◆ WORK TO COMPLETE
Search the data below, and report every line in which "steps" occurs.

◆ AVAILABLE DATA
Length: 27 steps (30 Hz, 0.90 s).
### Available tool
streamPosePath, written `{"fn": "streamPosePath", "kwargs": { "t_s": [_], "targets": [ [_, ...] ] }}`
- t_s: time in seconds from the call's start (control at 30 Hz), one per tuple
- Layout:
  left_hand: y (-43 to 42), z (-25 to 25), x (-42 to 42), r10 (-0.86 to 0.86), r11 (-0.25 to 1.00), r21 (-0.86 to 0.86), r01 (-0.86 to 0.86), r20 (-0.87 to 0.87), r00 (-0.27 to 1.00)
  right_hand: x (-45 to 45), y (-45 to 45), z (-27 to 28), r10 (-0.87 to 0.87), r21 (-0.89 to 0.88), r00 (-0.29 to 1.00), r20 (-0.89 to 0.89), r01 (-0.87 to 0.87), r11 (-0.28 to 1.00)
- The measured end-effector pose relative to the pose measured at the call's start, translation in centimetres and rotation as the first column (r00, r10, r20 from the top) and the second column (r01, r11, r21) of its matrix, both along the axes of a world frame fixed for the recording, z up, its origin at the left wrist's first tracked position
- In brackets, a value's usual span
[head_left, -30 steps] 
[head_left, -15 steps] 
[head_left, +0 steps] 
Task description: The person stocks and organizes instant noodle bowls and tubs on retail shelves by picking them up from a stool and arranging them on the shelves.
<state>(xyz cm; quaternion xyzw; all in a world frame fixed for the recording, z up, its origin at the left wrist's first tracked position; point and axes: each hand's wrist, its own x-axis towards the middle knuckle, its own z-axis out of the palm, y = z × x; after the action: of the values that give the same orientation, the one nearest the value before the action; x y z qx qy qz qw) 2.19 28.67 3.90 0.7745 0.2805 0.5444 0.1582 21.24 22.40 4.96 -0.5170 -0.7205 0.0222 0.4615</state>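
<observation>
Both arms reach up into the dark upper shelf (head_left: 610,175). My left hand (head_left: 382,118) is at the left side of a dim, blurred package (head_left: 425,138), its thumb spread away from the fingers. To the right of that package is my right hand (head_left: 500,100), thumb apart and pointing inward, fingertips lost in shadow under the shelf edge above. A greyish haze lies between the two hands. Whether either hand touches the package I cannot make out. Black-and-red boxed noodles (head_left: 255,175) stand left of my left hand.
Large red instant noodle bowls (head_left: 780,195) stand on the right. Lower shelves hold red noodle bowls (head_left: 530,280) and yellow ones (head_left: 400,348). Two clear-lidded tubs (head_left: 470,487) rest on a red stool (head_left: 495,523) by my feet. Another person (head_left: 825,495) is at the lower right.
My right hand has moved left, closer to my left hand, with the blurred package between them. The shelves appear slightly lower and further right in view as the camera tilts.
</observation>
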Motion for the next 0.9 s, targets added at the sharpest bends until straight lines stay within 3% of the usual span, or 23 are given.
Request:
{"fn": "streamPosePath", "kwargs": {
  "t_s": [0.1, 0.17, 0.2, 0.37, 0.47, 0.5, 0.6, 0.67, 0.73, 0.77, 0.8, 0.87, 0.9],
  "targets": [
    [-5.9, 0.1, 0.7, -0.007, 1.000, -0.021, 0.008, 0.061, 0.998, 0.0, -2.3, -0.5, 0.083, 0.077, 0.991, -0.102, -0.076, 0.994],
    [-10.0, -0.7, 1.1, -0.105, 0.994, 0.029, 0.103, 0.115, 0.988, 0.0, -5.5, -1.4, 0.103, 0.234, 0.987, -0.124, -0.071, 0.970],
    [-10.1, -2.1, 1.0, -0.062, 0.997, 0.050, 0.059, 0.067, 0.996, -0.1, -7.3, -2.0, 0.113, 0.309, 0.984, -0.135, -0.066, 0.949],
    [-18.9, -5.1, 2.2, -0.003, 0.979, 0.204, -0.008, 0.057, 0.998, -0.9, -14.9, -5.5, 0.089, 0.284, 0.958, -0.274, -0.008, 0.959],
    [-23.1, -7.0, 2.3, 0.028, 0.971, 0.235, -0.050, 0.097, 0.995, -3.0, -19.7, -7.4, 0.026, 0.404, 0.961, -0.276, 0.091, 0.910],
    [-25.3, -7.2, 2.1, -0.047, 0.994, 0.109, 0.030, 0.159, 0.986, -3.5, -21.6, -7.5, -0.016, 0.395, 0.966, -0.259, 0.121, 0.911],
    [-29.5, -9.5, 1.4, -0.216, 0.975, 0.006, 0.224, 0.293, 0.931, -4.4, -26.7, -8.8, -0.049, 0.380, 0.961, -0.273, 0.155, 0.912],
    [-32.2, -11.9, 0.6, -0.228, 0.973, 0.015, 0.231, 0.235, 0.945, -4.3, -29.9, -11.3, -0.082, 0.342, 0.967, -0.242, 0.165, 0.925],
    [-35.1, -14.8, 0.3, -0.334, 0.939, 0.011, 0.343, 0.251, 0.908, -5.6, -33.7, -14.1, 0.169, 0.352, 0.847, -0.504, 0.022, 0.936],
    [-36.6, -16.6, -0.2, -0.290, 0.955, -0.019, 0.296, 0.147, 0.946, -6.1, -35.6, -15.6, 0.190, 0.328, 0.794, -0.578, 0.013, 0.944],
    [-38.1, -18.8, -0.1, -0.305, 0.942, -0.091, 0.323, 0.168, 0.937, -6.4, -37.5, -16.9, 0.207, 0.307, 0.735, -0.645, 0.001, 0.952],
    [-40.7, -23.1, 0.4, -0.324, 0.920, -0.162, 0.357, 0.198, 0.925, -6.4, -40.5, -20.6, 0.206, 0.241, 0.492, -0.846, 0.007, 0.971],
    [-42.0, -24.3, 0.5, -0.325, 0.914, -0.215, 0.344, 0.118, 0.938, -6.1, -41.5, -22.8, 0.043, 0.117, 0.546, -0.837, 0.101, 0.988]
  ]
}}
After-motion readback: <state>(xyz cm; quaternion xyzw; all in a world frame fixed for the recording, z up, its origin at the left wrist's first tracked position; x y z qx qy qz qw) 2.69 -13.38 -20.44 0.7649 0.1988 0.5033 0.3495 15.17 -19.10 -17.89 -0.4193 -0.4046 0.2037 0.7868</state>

◆ EXERCISE SOLUTION
Length: 27 steps (30 Hz, 0.90 s).
[head_left, -30 steps] 
[head_left, -15 steps] 
[head_left, +0 steps] 

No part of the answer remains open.